* [Exercise description] Repeat the whole listing below precisely. Omit all pictures.

* [Provided data]
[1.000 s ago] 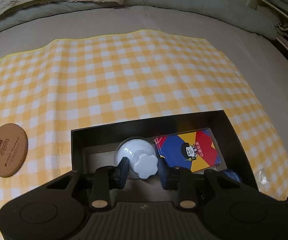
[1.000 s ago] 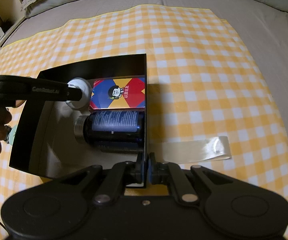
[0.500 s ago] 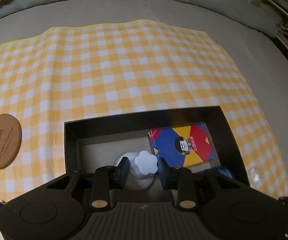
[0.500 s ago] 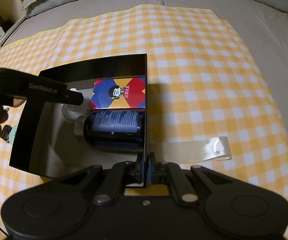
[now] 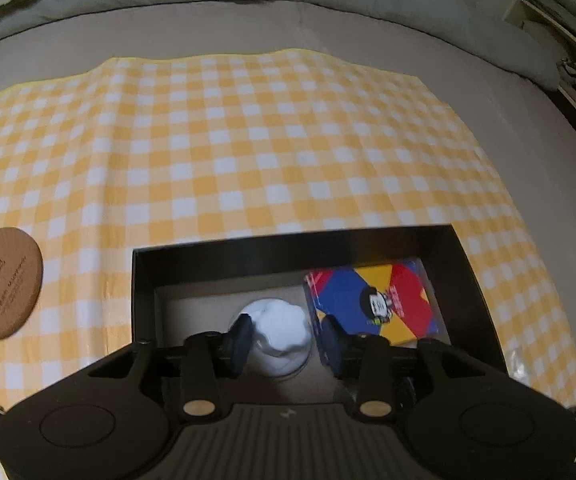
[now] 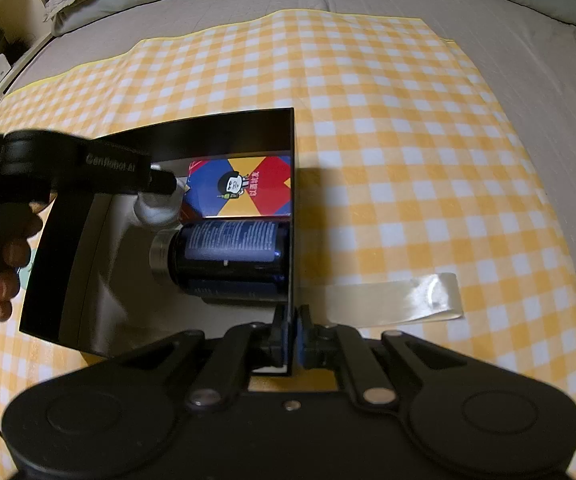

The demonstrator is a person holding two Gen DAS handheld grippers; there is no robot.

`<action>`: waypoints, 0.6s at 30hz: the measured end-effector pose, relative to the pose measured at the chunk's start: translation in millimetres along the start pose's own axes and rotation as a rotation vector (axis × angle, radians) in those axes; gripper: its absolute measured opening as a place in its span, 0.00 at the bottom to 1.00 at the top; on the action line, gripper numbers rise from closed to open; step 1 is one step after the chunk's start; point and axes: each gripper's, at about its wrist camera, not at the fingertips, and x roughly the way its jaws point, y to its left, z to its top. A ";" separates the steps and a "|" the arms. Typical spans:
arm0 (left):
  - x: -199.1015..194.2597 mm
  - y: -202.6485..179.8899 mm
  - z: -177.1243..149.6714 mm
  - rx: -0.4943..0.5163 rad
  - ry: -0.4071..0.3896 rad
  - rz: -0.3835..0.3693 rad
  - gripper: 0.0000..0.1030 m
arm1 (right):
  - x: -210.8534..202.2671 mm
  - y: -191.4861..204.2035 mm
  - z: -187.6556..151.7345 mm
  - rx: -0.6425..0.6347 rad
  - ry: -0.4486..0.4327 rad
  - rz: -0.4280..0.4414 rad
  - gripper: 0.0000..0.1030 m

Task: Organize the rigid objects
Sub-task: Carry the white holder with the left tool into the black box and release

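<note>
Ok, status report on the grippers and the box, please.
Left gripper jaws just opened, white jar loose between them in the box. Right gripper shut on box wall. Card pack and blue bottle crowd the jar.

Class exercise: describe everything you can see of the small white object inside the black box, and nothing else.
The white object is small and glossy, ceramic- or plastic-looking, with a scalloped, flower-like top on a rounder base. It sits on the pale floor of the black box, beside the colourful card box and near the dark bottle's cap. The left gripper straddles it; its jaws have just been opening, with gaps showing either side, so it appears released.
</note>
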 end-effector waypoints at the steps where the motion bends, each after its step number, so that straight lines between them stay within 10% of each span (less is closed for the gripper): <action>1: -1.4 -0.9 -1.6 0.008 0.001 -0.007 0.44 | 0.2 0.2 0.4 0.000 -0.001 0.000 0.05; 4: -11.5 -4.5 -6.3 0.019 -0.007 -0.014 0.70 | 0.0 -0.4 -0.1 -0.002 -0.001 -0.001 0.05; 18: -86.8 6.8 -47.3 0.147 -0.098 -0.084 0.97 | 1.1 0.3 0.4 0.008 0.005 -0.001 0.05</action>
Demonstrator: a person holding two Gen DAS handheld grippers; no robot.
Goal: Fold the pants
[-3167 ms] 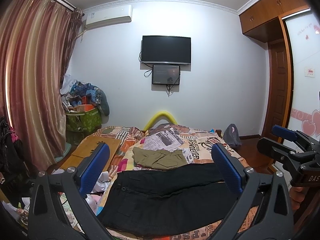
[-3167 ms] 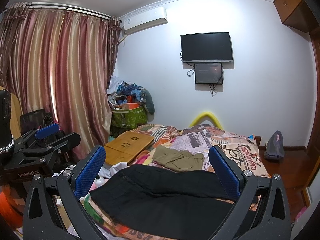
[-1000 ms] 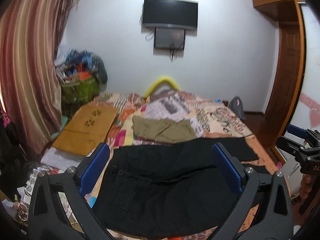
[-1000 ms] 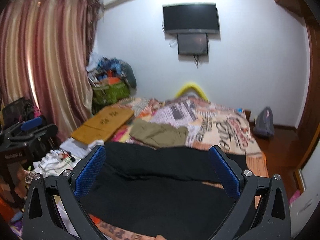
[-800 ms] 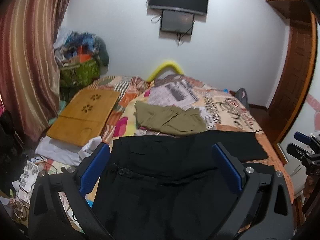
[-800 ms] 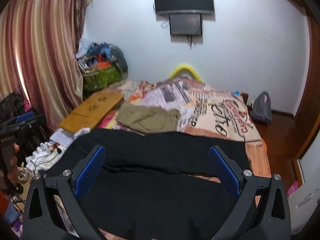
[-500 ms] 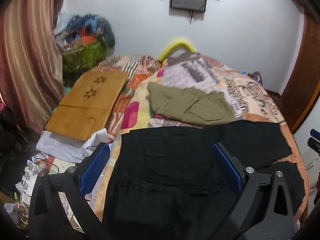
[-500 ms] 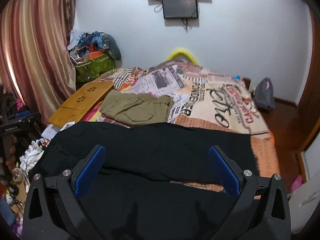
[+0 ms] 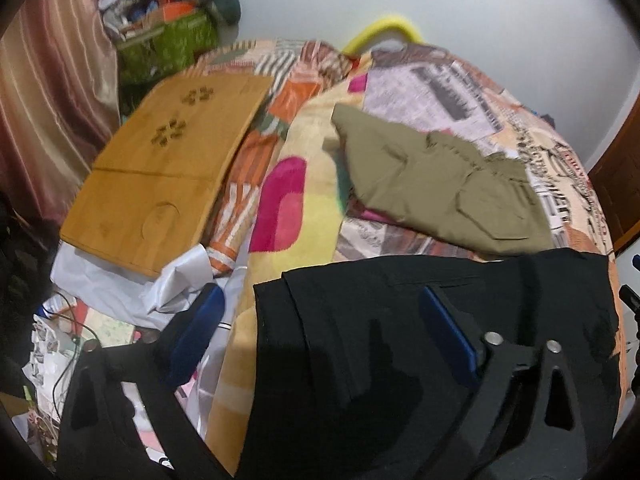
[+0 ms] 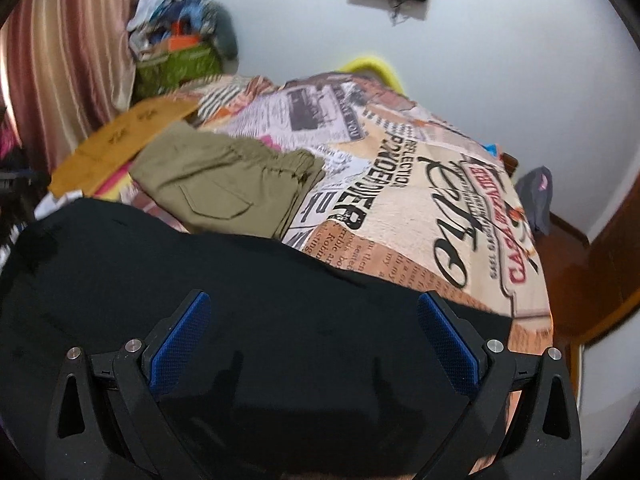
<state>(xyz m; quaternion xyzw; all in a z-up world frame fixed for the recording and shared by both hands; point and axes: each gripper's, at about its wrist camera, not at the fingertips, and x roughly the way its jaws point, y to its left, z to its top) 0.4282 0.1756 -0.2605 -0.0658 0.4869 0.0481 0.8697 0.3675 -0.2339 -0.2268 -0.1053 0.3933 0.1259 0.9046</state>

* [Answer space]
[1.000 s ago] 
[1.000 s ago] 
[0.500 s ago] 
[0.500 s ago] 
[now] 
[now] 

The demonstrator is a person holding two Gen DAS handheld grippers; there is no robot.

`<action>`: waypoints, 0.6s at 30hz: the measured end-effector pose, relative to the pose measured at the chunk's start: translation in millimetres along the start pose's own axes and rotation as a rotation vector (axis × angle, radians) in those axes; gripper: its absolute measured opening as a place in its span, 0.00 at the bottom to 1.00 at the top; on the action line, gripper numbers rise from closed to open; step 1 is one step after the chunk's start; point and axes: each gripper's, at about its wrist camera, not at the fingertips, and x roughly the way its jaws point, y to its left, z to its top. A ";" separates the steps and a "|" the arms. Typical spans:
arm0 (left):
  - x: -199.1015..194.2597 mm
  - y: -202.6485..179.8899 mm
  - z: -177.1243..149.6714 mm
  - rx: -0.4943..0.5163 rad
  - ry: -0.4071..0.3896 rad
  - rz: -0.3835..0.3693 rad
  - gripper: 0.0000..0.1030 m
arm1 (right):
  - x: -210.8534..202.2671 mm
  - y: -191.4861..204.2035 mm
  - z: -187.6556..151.7345 mm
  - rx: -0.6425..0.6347 rad
  - ry: -0.4486..0.4327 rad
  - rz: -0.4280..0.4414 rad
  - gripper: 0.0000..0.1030 m

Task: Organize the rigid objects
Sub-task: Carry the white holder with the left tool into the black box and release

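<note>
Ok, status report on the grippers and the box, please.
Left gripper jaws just opened, white jar loose between them in the box. Right gripper shut on box wall. Card pack and blue bottle crowd the jar.

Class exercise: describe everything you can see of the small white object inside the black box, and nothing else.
The white object is small and glossy, ceramic- or plastic-looking, with a scalloped, flower-like top on a rounder base. It sits on the pale floor of the black box, beside the colourful card box and near the dark bottle's cap. The left gripper straddles it; its jaws have just been opening, with gaps showing either side, so it appears released.
</note>
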 end-effector waypoints at the steps where the motion bends, each after its step number, so that straight lines between them stay within 10% of each span (less is closed for the gripper): <action>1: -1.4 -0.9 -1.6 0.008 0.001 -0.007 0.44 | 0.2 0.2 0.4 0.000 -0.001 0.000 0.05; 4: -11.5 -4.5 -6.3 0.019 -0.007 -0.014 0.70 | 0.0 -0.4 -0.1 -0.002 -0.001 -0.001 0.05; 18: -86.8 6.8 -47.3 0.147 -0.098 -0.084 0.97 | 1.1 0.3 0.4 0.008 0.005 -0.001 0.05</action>
Demonstrator: a person holding two Gen DAS handheld grippers; no robot.
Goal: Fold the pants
[-3167 ms] 
[-3167 ms] 
[-1000 ms] 
[-1000 ms] 
[-800 ms] 
[-800 ms] 
[-500 ms] 
[-500 ms] 
[+0 ms] 
[+0 ms] 
<state>(xyz m; quaternion xyzw; all in a z-up world frame fixed for the recording and shared by both hands; point and axes: each gripper's, at about its wrist camera, not at the fingertips, and x roughly the way its jaws point, y to its left, z to its top) 0.4282 0.1756 -0.2605 -0.0658 0.4869 0.0481 0.8697 0.3675 -0.2339 -0.2268 -0.1053 0.3933 0.1259 0.9046</state>

For this exercise, nothing more is required.